How regularly do these occur?

I often have difficulty sleeping at night, so I'm often on my computer in the early hours of the morning. To have regular outages, (more than a few seconds), at that time would be an issue for me.
Should be a few seconds I imagine, time it takes for pppoe to terminate and reconnect. Assuming CPE handles it elegantly.

I also agree with Msh that the latency via Manchester will not affect mainstream usage, it was mentioned as I have got used to people moaning about it.
 
I was with Zen for several years until about 3 years ago. I had FTTC at at the end of a long, rotten mixed Cu/Al line. I never got more than 30Mb from it, and the faults on it were such that regularly DLM would start reducing the sync speed. When it got down to 15Mb, every 3 months or so, I would have to call up Zen support and get the DLM reset. When I first joined them it was possible to have sensible conversations with support, but latterly it was all people working from scripts, and I got very fed up with repeatedly going through the yes I have rebooted the router, no there isn't any house wiring connected, yes it is directly plugged in to the test socket routine, then waiting a week while they monitored the line and saw no improvement.

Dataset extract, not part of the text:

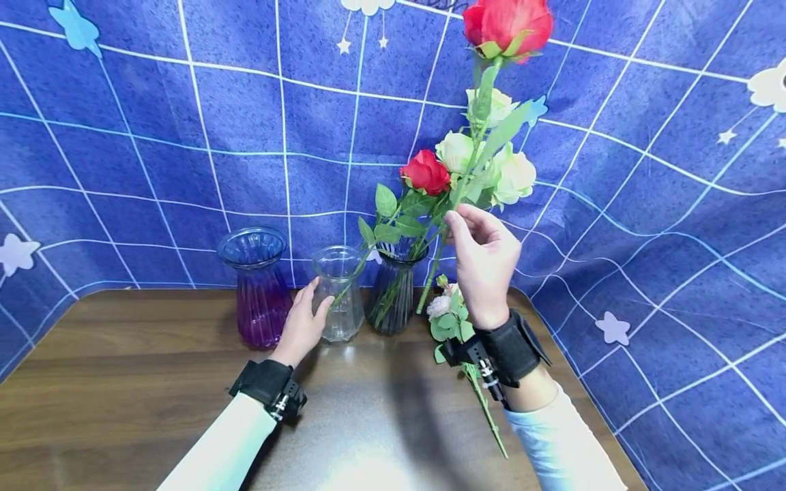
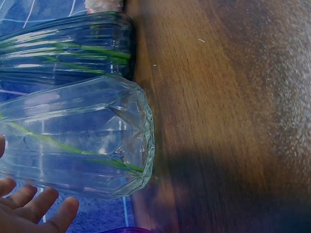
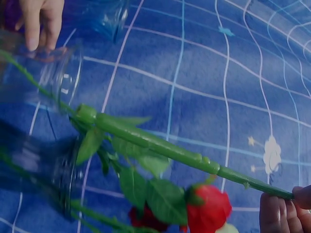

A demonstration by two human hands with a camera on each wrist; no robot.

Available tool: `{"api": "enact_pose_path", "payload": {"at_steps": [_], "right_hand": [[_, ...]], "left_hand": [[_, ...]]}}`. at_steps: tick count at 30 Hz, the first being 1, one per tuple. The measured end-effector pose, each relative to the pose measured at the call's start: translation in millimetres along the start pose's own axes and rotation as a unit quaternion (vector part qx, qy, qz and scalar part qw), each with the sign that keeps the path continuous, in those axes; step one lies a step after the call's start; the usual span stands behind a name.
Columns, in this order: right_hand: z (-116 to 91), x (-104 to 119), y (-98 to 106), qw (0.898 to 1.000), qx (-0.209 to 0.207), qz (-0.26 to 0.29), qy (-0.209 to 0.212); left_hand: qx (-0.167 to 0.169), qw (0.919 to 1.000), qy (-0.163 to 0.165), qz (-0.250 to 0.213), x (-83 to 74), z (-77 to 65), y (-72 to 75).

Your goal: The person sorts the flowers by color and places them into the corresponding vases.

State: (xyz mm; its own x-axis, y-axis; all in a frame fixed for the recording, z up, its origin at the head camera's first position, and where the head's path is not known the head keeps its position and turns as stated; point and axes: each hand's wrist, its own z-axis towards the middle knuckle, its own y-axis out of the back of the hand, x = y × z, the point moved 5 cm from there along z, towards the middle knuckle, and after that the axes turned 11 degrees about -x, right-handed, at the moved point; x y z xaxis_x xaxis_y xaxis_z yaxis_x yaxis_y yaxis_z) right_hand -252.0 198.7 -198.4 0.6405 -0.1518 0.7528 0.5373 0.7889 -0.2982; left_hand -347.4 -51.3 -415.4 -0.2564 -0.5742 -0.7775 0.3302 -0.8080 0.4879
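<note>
My right hand (image 1: 488, 262) pinches the green stem of a long red rose (image 1: 512, 27), bloom up, above the right side of the table. In the right wrist view, the held stem (image 3: 155, 143) has its cut end close to the glass rims. My left hand (image 1: 302, 326) touches the left side of a clear glass vase (image 1: 344, 317), fingers fairly straight. One stem slants inside this vase, leading up toward leaves and another red rose (image 1: 426, 172). Beside it, a dark grey glass vase (image 1: 393, 300) holds several pale roses (image 1: 514, 177).
A blue-and-purple glass vase (image 1: 260, 300) stands left of the clear one. On the right of the wooden table (image 1: 153, 402) lies a pale pink flower spray (image 1: 451, 314), its stem toward the front. Blue patterned cloth (image 1: 233, 150) hangs close behind the vases.
</note>
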Motion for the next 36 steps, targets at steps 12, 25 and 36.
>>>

The other reason I left them was that SOGEA was relatively new at the time. Zen were offering it to new customers, but not existing customers. I wanted to convert my WLR line to SOGEA and port the voice to 3rd party VoIP, but they wouldn't offer me a sensible way to do that. They also wouldn't tell me what their own plans for digital voice were.

YMMV, of course.
 
Thanks again to everyone who has taken the time and trouble to reply so far - it is much appreciated.

One further question please:

When I read about copyright holders obtaining banning orders to force ISPs to prevent access to certain web sites for copyright infringement, the implication in the reports is that it only applies to the "larger ISPs" - which I take to mean those with more than a certain number of customers, eg BT (including Plusnet), Sky etc.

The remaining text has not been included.